Investor asing mencatatkan jual bersih atau net sell sebesar Rp 2,94 trilliun pada pekan lalu. Jumlah tersebut berkurang signifikan 86,85% jika dibandingkan dengan catatan net sell asing pada pekan sebelumnya sebesar Rp 22,37 trilliun.
Sepanjang periode 30 Maret hingga 2 April 2026 lalu, saham terafiliasi konglomerat Garibaldi Thohir alias Boy Thohir, PT Adaro Andalan Indonesia Tbk (AADI), ramai diburu investor.
Merujuk data perdagangan Bursa Efek Indonesia (BEI), saham AADI dibeli sebesar Rp 314,1 miliar pada periode tersebut. Kemudian disusul PT Merdeka Gold Resources Tbk (EMAS) senilai Rp 178,2 miliar, PT Indofood Sukses Makmur Tbk (INDF) sejumlah Rp 121,7 miliar, PT United Tractors Tbk (UNTR) sebesar Rp 107,2 miliar, dan PT Alamtri Resources Indonesia Tbk (ADRO) senilai Rp 93,3 miliar.
Sementara itu, saham-saham perbankan jumbo terpantau banyak dilepas investor asing pada minggu lalu. Di posisi teratas ada saham PT Bank Rakyat Indonesia Tbk (BBRI) dilepas senilai Rp 1,29 triliun. Lalu dilanjutkan PT Bank Mandiri Tbk (BMRI) senilai Rp 769,9 miliar, PT Aneka Tambang Tbk (ANTM) dilepas Rp 205,1 miliar, PT Bank Negara Indonesia Tbk (BBNI) sebesar Rp 192,6 miliar, dan PT Bank Central Asia Tbk (BBCA) senilai Rp 168,8 miliar.
Selama periode tersebut, BEI mencatatkan peningkatan pada rata-rata frekuensi transaksi harian sebesar 3,08% menjadi 1,78 juta kali dari 1,73 juta kali transaksi pada pekan lalu.
Sementara itu, pergerakan IHSG turun 0,99% ke level 7.026,782 dari posisi 7.097,057 pada pekan lalu. Selain itu, kapitalisasi pasar BEI juga mengalami penurunan sebesar 1,69% menjadi Rp 12.305 triliun dari Rp 12.516 triliun pada pekan sebelumnya.
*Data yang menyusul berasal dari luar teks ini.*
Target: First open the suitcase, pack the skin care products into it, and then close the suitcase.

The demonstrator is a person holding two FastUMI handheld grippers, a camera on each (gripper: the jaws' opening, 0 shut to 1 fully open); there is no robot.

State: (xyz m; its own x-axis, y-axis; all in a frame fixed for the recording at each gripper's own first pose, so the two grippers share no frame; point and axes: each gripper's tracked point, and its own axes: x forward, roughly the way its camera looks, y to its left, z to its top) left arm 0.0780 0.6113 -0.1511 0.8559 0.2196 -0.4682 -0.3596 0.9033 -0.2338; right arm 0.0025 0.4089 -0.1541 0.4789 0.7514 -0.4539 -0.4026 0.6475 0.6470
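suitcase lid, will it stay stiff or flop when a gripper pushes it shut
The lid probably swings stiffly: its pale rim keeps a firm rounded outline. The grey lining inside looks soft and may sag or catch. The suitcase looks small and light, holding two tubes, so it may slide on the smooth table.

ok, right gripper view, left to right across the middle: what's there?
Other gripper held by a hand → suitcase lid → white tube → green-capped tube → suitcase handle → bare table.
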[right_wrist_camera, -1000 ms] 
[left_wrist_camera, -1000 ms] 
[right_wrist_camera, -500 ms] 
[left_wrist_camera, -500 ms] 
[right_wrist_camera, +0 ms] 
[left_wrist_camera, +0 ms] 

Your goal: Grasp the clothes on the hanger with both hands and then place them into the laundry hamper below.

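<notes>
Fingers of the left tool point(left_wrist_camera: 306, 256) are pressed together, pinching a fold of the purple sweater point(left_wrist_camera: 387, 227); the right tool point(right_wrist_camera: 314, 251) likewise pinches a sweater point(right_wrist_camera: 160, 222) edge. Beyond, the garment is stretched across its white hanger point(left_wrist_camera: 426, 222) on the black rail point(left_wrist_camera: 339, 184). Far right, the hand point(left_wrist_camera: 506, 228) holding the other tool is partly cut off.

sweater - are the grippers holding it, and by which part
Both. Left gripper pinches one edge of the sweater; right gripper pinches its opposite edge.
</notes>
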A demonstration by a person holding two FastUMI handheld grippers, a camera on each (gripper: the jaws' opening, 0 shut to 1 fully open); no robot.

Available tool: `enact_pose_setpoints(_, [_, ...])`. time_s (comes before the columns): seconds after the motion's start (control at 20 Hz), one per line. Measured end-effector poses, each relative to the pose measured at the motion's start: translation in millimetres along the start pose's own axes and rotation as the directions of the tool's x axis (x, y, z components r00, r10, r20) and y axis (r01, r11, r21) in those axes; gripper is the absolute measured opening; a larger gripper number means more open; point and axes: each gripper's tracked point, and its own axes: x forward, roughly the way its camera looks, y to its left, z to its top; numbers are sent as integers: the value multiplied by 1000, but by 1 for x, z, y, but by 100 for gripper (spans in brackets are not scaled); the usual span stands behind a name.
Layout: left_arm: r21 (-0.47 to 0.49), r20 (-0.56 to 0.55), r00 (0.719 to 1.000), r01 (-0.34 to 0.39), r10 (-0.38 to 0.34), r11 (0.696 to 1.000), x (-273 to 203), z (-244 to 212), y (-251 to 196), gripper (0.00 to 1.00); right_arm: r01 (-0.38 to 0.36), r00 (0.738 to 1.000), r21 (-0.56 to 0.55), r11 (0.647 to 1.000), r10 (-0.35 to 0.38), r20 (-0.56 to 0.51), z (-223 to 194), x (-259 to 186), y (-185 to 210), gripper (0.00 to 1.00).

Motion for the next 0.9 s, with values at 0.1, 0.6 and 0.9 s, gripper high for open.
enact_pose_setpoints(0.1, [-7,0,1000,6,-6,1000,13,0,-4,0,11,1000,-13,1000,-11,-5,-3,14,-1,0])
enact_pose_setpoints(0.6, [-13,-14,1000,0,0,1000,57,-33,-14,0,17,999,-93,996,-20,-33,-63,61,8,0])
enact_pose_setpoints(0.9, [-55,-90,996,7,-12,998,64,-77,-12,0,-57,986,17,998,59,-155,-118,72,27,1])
Penurunan turut dialami oleh rata-rata volume transaksi harian BEI pada pekan lalu, yaitu sebesar 8,62% menjadi 25,87 miliar saham dari 28,31 miliar saham pada pekan sebelumnya. Selain itu, rata-rata nilai transaksi harian juga turut berubah, yaitu sebesar 36,69% menjadi Rp 14,77 triliun dari Rp 23,33 triliun pada pekan sebelumnya.
Berikut 10 saham yang memberatkan indeks pada pekan lalu:
- PT Remala Abadi Tbk (DATA), terkoreksi 1.450 poin, turun 39,94% dalam sepekan.
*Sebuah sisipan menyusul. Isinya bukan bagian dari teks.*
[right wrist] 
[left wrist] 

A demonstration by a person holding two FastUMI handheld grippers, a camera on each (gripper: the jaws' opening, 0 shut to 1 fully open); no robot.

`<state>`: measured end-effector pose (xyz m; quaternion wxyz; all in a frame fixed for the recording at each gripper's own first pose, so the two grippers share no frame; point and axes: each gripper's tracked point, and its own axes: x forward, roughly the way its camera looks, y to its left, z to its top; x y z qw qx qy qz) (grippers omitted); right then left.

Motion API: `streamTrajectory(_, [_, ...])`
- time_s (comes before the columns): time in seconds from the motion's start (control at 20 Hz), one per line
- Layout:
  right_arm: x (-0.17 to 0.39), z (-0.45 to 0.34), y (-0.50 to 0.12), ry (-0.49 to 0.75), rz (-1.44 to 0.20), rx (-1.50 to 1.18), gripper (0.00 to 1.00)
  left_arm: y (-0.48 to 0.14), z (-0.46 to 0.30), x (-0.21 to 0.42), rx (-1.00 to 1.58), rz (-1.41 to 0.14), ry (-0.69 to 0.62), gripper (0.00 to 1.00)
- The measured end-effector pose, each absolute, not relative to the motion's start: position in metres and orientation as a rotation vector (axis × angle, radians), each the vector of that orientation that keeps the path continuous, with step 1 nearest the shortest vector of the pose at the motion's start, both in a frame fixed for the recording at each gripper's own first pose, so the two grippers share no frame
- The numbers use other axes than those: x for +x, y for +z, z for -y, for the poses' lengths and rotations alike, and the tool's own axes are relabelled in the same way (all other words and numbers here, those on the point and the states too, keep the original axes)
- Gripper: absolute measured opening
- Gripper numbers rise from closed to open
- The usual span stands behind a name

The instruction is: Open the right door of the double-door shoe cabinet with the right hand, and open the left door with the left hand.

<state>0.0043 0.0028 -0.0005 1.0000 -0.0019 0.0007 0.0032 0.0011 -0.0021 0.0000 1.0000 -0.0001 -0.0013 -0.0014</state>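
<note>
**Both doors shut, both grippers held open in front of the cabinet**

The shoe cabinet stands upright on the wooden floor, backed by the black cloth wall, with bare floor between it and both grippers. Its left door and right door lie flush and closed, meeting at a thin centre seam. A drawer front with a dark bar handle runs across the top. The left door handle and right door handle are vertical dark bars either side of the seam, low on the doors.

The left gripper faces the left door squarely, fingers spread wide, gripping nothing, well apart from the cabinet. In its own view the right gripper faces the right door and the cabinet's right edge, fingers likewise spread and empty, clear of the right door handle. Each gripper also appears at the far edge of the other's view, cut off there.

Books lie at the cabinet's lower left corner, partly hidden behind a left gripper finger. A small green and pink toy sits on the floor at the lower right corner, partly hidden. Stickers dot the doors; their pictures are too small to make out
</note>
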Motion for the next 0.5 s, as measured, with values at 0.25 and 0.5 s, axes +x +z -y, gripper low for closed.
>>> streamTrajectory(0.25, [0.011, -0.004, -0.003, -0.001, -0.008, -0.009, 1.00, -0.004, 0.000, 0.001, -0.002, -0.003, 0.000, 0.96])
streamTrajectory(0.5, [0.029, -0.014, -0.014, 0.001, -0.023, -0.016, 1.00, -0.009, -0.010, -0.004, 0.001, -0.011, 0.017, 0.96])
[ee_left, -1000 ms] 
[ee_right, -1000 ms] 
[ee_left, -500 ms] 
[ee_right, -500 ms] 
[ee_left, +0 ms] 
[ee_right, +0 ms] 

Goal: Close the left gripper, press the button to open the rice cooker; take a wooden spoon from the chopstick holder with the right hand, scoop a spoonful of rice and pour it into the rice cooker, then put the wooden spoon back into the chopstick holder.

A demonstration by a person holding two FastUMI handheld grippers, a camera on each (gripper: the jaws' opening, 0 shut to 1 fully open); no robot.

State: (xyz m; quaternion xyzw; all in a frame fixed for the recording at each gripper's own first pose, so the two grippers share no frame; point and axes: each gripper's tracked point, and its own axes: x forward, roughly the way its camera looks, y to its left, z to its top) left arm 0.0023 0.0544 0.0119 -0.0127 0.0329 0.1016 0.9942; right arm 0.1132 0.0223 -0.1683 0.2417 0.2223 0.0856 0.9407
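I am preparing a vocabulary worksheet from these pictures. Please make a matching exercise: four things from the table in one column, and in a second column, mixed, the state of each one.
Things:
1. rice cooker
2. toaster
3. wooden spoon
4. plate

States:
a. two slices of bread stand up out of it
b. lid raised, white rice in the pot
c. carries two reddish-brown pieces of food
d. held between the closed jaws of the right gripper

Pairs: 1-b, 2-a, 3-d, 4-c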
- PT PP Presisi Tbk (PPRE), terkoreksi 65 poin, turun 38,69% dalam sepekan.
- PT Trimitra Prawara Goldland Tbk (ATAP), terkoreksi 224 poin, turun 32,94% dalam sepekan.
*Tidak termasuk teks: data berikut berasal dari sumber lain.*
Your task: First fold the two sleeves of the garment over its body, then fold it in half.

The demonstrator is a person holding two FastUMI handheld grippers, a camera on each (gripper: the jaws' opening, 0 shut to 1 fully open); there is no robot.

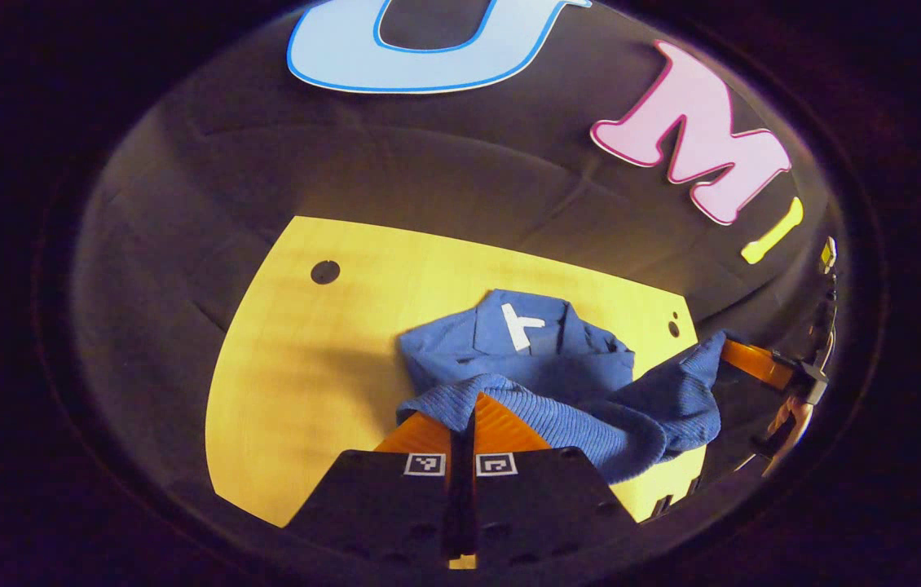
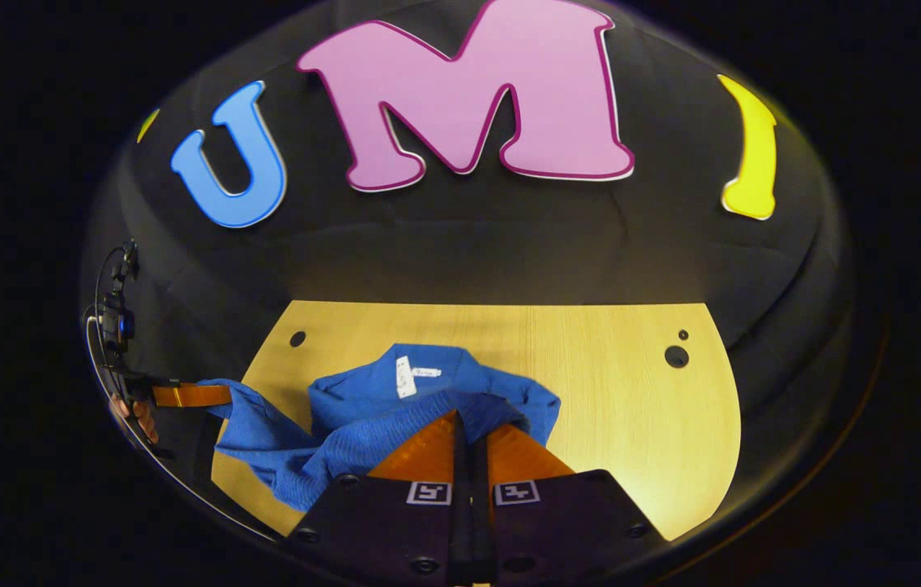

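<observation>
A blue garment (image 1: 542, 359) with a collar and a white label lies bunched on the yellow wooden table (image 1: 306, 383). Its ribbed hem (image 1: 526, 403) is lifted off the table and hangs between the two grippers. My left gripper (image 1: 464, 412) is shut on one end of that hem. At the right of the left gripper view, my right gripper (image 1: 733, 350) pinches the other end. In the right gripper view, my right gripper (image 2: 469, 428) is shut on the ribbed hem (image 2: 379, 432) in front of the garment (image 2: 428, 391). The left gripper (image 2: 220, 395) holds the fabric at the far left.
The table (image 2: 615, 391) has round holes near its far corners (image 2: 676, 356) (image 1: 325, 271). Black cloth walls close in behind and beside it. A hand (image 2: 134, 416) holds the left gripper by the table's edge. Bare wood lies on both sides of the garment.
</observation>
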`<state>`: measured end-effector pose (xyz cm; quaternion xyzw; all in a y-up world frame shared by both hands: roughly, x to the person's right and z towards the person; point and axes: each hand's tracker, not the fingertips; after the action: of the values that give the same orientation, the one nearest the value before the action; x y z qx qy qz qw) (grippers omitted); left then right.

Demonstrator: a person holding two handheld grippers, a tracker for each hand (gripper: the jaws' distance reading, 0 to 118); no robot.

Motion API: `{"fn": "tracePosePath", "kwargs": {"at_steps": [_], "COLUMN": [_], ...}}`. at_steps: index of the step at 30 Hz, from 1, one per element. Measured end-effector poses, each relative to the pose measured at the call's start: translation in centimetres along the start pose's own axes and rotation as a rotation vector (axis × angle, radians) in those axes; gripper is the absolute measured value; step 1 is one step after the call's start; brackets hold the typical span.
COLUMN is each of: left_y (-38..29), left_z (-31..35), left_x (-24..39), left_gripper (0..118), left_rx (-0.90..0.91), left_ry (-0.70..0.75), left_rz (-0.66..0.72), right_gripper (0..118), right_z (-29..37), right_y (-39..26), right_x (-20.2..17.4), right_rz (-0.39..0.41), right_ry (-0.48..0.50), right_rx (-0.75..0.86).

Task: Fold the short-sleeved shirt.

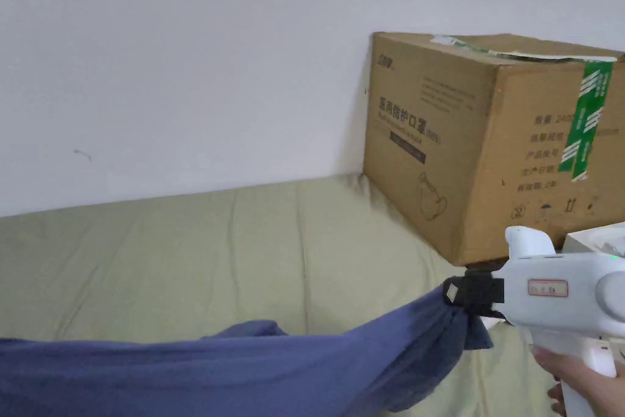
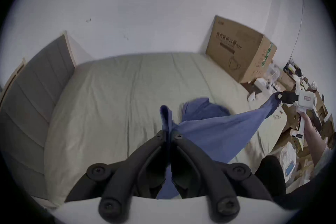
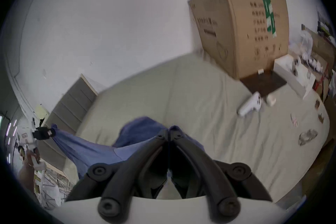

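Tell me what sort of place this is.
Likely a bedroom that doubles as storage: a bed with a green sheet and padded headboard stands against a bare white wall, a big cardboard box sits on it, and clutter is piled alongside.

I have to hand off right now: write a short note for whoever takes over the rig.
Left gripper: shut on the blue shirt, fabric pinched between its jaws.
Right gripper: shut on the shirt's other end.
Shirt: stretched between both grippers above the green bed sheet, middle sagging, one part resting on the sheet.
Nearby: cardboard box at the far right of the bed.
Done: shirt picked up and spread.
Left: lay it flat, then fold.
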<state>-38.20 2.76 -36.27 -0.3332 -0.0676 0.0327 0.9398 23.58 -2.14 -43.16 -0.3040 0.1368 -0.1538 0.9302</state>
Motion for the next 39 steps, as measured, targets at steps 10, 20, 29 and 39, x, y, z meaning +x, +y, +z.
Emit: {"fn": "tracePosePath", "kwargs": {"at_steps": [10,20,29,39], "left_y": [10.2,21.5,28.1,31.4], "left_z": [8.9,7.3,-1.0,-10.1], "left_x": [0.0,-1.6,-1.2,-5.0], "left_gripper": [2,2,2,2], "left_rx": [0.219,0.35,0.418,0.489], "left_ry": [0.043,0.077,0.119,0.167], "left_rz": [-0.013,0.068,0.11,0.155], "right_gripper": [0,0,0,0], "right_z": [7.1,5.9,-1.4,-9.7], "right_y": [16.5,30.4,38.5,39.9], "right_x": [-8.8,-18.5,-22.7,-23.0], "right_rz": [0.132,0.338,0.404,0.436], "right_ry": [0.079,-0.077,-0.222,-0.272], "right_rx": [0.268,0.36,0.474,0.494]}}
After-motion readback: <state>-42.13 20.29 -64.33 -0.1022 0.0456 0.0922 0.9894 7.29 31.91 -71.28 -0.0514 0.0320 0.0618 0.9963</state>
- PT Wijaya Cahaya Timber Tbk (FWCT), terkoreksi 35 poin, turun 27,56% dalam sepekan.
- PT Sat Nusapersada Tbk (PTSN), terkoreksi 78 poin, turun 20,63% dalam sepekan.
- PT LCKM Global Kedaton Tbk (LCKM), terkoreksi 24 poin, turun 19,67% dalam sepekan.
- PT Fortune Mate Indonesia Tbk (FMII), terkoreksi 54 poin, turun 19,57% dalam sepekan.
- PT Guna Timur Raya Tbk (TRUK), terkoreksi 50 poin, turun 18,52% dalam sepekan.
- PT Hotel Fitra International Tbk (FITT), terkoreksi 56 poin, turun 18,30% dalam sepekan.
- PT Sunson Textile Manufacture Tbk (SSTM), terkoreksi 130 poin, turun 17,93% dalam sepekan.